Face aux défis logistiques et énergétiques actuels, le Ministre de l’Industrie et du Commerce a réuni les faîtières du commerce ce mardi 07 avril 2026. L'objectif est clair : garantir que le panier de la ménagère ne subisse aucune hausse injustifiée.
Ce mardi, la salle de réunion du Ministère de l’Industrie et du Commerce a vibré au rythme de la concertation. Sous la présidence du Ministre Moussa Alassane DIALLO, les représentants des faîtières du commerce de proximité ont répondu présent à une invitation cruciale.
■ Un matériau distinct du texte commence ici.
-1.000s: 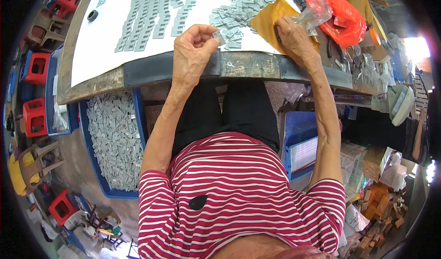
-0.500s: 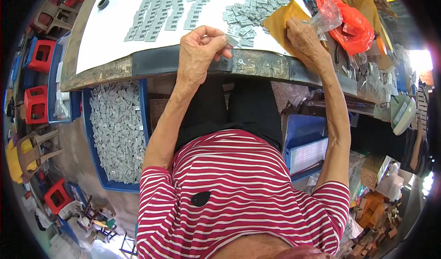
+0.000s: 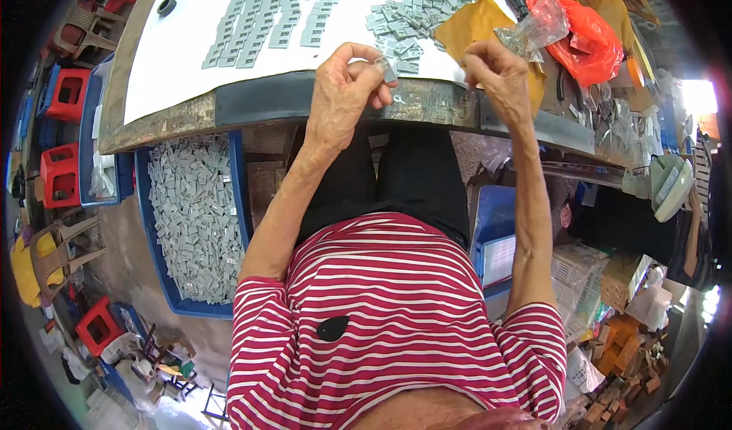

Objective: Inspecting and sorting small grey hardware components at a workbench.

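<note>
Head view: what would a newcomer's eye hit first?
Likely the bright red plastic bag at the right of the table, and the red-and-white striped shirt filling the lower middle. Next, the neat rows of small grey parts on the white sheet, and the blue bin heaped with similar-looking pieces, low on the left.

I saw white glare (image 3: 700, 98) far right; the white sheet (image 3: 171, 56) shone brightly, and the table's edge (image 3: 259, 102) bowed.
</note>
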Action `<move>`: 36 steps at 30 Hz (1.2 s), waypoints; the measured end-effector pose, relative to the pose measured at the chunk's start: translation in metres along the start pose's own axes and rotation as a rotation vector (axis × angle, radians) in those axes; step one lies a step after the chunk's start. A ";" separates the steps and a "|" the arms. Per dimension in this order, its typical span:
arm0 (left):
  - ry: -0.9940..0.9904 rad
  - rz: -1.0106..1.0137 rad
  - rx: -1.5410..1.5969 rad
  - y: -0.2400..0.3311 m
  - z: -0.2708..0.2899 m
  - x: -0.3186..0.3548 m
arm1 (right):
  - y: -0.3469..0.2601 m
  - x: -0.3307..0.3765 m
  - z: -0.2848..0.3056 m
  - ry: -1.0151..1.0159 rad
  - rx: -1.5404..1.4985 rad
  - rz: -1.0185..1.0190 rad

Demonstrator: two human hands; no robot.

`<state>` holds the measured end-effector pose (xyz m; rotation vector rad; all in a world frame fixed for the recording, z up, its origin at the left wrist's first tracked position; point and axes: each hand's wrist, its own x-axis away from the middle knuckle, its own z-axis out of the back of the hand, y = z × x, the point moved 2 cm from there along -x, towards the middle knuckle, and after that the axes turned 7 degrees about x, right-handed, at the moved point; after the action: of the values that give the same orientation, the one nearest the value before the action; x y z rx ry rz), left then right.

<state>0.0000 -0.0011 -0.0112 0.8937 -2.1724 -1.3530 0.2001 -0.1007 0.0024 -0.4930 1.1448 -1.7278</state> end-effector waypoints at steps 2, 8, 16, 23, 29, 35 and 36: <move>-0.008 0.007 -0.078 0.003 -0.004 0.005 | -0.007 0.009 -0.014 -0.046 -0.207 -0.064; -0.023 0.025 -0.139 -0.002 -0.011 0.014 | -0.024 0.029 -0.044 -0.052 -0.407 -0.168; -0.071 0.022 -0.206 -0.005 -0.017 0.021 | -0.022 0.043 -0.056 -0.080 -0.428 -0.184; 0.036 -0.042 -0.203 -0.008 -0.018 0.023 | -0.017 0.047 -0.056 -0.073 -0.582 -0.226; 0.063 -0.382 -0.525 -0.011 -0.015 0.026 | -0.019 0.051 -0.058 -0.129 -0.808 -0.242; 0.028 -0.766 -0.743 -0.011 -0.017 0.031 | -0.022 0.054 -0.056 -0.169 -0.905 -0.289; 0.015 -0.800 -0.747 -0.012 -0.017 0.031 | -0.022 0.054 -0.056 -0.179 -0.898 -0.305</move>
<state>-0.0076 -0.0376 -0.0142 1.4639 -1.0874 -2.2641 0.1237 -0.1199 -0.0143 -1.3919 1.7489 -1.2860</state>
Dans un contexte marqué par des tensions sur l’approvisionnement en hydrocarbures, cette rencontre n'était pas une simple formalité. Elle s'inscrit dans la vision du Président de la Transition, dont la lettre de cadrage place la satisfaction des besoins fondamentaux des populations au cœur de l'action gouvernementale.
Le Ministre a été formel : la stabilité des prix des denrées de première nécessité (sucre, huile, riz, farine, etc.) doit être maintenue sur l’ensemble du territoire national. « Il est impératif de prévenir toute fluctuation injustifiée pour garantir l’accessibilité des produits essentiels aux consommateurs », a souligné le Ministre lors des échanges.
Après avoir brossé un tableau lucide de la crise actuelle qui impacte plusieurs secteurs de l'économie, Moussa Alassane DIALLO a tenu à saluer le patriotisme des commerçants. Malgré un environnement économique contraignant, leur sens de la responsabilité contribue directement à la préservation de la cohésion sociale.
Le message est passé cinq sur cinq du côté des acteurs du marché. En réponse aux préoccupations du gouvernement, les opérateurs économiques ont réaffirmé leur volonté de maintenir les prix actuels sans aucune augmentation, de lutter contre la spéculation sous toutes ses formes et d’assurer un approvisionnement régulier des marchés de proximité.
La rencontre s’est achevée sur une note de satisfaction mutuelle. Si les défis logistiques demeurent, l’esprit de résilience affiché par les commerçants et leur engagement aux côtés des autorités constituent un rempart solide contre l'inflation.
Pour le consommateur malien, cette concertation est un signal fort : l'État veille, et le secteur privé accompagne. Aucune hausse n'est à l'ordre du jour sur les produits essentiels, une nouvelle qui devrait apporter un souffle de sérénité dans les foyers.